Your answer consists of the lines in the data that contain "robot". Copy each of them.

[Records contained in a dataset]
BEGIN

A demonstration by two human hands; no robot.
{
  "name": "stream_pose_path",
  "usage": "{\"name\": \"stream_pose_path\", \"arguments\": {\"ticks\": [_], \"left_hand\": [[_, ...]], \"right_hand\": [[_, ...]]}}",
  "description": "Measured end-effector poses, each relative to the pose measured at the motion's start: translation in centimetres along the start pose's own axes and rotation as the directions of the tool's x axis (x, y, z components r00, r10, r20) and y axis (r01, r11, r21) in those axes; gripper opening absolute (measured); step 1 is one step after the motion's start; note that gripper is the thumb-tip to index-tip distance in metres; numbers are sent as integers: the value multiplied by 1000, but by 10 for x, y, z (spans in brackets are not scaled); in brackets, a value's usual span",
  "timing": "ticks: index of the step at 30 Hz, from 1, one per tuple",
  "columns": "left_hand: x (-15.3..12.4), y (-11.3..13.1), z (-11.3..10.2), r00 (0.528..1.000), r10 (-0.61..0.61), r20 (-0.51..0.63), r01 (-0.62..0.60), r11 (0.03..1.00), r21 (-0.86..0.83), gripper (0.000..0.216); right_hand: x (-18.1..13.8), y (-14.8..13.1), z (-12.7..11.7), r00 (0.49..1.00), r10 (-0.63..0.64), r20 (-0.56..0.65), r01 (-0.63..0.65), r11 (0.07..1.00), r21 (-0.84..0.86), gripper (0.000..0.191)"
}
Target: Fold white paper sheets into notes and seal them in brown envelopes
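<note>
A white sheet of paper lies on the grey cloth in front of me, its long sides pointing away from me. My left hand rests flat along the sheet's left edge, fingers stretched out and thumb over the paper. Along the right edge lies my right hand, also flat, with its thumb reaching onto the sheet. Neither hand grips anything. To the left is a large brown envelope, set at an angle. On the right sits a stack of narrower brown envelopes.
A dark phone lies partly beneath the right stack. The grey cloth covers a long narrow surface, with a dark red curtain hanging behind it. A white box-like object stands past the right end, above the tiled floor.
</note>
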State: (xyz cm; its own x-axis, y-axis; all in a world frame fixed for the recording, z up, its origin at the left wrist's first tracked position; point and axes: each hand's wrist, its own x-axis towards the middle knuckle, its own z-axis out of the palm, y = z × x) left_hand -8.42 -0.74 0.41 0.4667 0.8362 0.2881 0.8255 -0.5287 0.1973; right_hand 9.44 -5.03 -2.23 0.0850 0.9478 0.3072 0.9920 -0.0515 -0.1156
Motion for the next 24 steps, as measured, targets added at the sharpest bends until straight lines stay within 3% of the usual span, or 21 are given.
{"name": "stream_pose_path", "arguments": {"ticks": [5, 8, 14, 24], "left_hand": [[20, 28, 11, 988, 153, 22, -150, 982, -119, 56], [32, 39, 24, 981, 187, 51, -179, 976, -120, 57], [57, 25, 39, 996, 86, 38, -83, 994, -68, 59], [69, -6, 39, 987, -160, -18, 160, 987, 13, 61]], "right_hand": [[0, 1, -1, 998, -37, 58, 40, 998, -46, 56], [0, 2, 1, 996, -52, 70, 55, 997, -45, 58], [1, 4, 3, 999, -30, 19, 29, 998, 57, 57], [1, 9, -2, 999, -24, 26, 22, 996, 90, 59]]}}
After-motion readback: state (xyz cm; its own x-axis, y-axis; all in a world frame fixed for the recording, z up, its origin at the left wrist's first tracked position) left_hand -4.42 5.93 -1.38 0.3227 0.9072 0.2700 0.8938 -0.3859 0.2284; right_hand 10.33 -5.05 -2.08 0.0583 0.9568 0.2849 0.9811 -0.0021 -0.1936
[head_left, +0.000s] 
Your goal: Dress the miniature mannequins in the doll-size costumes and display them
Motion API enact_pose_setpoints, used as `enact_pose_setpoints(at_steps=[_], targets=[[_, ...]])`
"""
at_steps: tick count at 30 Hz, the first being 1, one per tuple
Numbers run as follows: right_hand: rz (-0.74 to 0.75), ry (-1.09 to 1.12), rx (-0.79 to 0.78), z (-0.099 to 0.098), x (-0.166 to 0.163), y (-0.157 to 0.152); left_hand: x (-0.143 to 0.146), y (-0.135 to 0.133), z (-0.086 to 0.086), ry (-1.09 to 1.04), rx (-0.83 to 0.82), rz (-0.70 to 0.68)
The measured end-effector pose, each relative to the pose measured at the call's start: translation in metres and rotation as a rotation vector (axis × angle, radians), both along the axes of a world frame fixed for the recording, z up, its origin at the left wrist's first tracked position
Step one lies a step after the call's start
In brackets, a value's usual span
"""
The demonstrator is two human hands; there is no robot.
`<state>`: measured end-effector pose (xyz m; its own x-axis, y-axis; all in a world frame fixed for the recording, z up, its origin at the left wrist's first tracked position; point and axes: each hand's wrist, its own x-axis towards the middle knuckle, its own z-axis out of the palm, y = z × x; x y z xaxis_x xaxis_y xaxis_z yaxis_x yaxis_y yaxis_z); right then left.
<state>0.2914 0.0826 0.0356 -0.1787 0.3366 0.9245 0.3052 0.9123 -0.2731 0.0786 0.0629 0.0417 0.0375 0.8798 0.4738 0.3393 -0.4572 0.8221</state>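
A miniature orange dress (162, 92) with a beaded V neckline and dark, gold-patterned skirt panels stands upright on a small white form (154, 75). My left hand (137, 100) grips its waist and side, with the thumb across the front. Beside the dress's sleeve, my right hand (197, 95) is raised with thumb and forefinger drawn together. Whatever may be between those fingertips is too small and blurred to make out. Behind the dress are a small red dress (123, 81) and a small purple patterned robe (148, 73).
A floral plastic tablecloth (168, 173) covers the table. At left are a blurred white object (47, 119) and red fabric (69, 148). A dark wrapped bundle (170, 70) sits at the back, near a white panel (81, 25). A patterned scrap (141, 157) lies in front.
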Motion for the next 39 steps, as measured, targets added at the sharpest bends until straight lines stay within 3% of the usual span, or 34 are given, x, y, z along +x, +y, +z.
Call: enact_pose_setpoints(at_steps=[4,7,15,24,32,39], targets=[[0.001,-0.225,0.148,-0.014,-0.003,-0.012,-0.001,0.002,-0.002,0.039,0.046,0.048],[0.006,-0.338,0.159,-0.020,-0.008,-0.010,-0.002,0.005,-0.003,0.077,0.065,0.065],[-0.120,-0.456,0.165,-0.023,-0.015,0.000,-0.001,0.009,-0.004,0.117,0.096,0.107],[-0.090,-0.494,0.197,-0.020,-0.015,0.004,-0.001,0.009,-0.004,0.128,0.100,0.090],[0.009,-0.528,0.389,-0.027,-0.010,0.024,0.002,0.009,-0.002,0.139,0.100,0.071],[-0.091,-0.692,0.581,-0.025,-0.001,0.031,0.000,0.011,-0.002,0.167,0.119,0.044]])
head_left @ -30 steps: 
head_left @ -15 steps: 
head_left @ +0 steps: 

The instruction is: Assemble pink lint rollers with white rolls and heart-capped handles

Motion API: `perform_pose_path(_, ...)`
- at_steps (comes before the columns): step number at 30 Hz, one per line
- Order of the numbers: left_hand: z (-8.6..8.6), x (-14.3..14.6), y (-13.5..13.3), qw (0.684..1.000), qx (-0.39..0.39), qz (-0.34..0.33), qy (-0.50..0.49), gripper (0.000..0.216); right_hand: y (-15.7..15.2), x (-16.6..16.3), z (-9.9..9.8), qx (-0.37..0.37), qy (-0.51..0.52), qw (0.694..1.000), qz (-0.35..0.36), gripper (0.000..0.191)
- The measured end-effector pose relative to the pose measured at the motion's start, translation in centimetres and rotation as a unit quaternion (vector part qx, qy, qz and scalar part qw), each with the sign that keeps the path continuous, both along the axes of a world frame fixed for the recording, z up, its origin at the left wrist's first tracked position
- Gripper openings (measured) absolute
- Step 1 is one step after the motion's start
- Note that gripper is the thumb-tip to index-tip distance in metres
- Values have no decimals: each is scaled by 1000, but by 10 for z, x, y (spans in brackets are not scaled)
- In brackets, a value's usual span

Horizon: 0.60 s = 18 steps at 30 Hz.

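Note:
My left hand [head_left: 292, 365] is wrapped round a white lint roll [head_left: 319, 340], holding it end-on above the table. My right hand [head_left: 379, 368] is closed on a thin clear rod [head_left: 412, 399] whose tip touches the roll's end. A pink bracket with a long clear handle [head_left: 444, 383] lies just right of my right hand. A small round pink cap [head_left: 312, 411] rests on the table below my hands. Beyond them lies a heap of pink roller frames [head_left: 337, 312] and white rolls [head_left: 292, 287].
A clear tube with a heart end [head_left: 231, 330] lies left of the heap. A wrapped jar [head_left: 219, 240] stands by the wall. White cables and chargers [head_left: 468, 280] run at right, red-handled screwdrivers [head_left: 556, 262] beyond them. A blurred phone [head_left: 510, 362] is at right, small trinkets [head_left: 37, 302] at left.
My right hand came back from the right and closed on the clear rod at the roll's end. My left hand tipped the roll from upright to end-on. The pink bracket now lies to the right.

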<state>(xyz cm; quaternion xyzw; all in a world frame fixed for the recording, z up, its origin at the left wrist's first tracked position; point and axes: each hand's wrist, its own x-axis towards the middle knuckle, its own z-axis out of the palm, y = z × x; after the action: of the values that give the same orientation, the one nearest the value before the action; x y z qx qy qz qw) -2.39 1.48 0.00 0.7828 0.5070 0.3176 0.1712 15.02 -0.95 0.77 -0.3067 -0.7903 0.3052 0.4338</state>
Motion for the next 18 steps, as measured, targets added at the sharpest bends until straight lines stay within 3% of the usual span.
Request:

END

• [Task answer]:
A demonstration by two human hands; no robot.
The demonstrator is two human hands; there is no robot.

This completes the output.